Therapeutic Potential Of Spironolactone In Ankylosing Spondylitis Patients: Relation To Disease Activity And Functional Status

Aim of the work: Spironolactone with its anti-inflammatory and immunomodulatory properties due to inhibition of nuclear factor kappa B could have a therapeutic potential in ankylosing spondylitis (AS). The aim was to study the impact of spironolactone in active AS patients with an inadequate response to synthetic disease modifying antirheumatic drugs (sDMARDs).Patients and methods: Sixty AS patients were randomized to receive 24 weeks of treatment with spironolactone (n = 30, 2 mg/kg/day) or placebo (n = 30) as an adjunct to existing stables DMARDs.

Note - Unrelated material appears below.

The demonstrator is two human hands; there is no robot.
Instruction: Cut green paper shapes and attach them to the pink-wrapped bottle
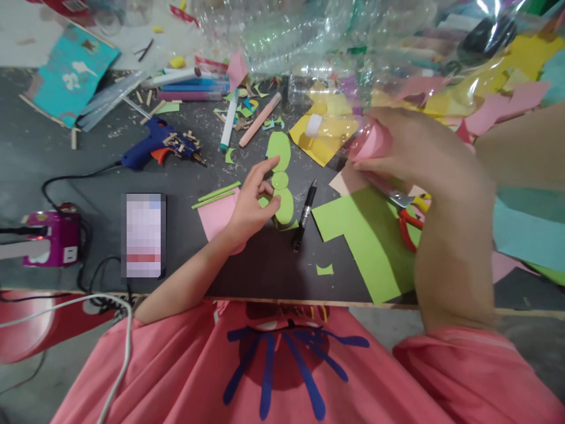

Therapy results evaluated by assessment of inflammatory measures erythrocyte sedimentation rate (ESR), C-reactive protein (CRP), Bath AS disease activity index (BASDAI), AS disease activity score (ASDAS) and Bath AS functional index (BASFI), and proinflammatory cytokines (TNF-alpha, IL-6 and IL-1). Endothelial progenitor cells (EPCs), flow-mediated dilatation (FMD), oxidative measures (TBARS and serum nitrite) were assessed as surrogates for cardiovascular endpoints.Results: After 24 weeks: inflammatory and disease activity measures ESR, CRP, ASDAS, BASDAI, and BASFI (All p 0.001) were significantly reduced after treatment with spironolactone but did not show significant change in the placebo group (p > 0.05). Proinflammatory cytokines, TNF-alpha and IL-6, significantly reduced after treatment (both p < 0.001) in spironolactone arm. After 24 weeks treatment, surrogates of vascular function including EPCs, FMD and oxidative measures significantly improved in spironolactone treated patients.Conclusion: Spironolactone in AS inhibits the proinflammatory cytokines and has antioxidative action, improves ESR and CRP with improvement in inflammatory disease activity. It reduces nitrite and improves EPC population with resultant improvement of endothelial dysfunction. Spironolactone has anti-inflammatory, immunomodulatory and vasculoprotective potential in AS. (C) 2020 Egyptian Society of Rheumatic Diseases. Publishing services provided by Elsevier B.V.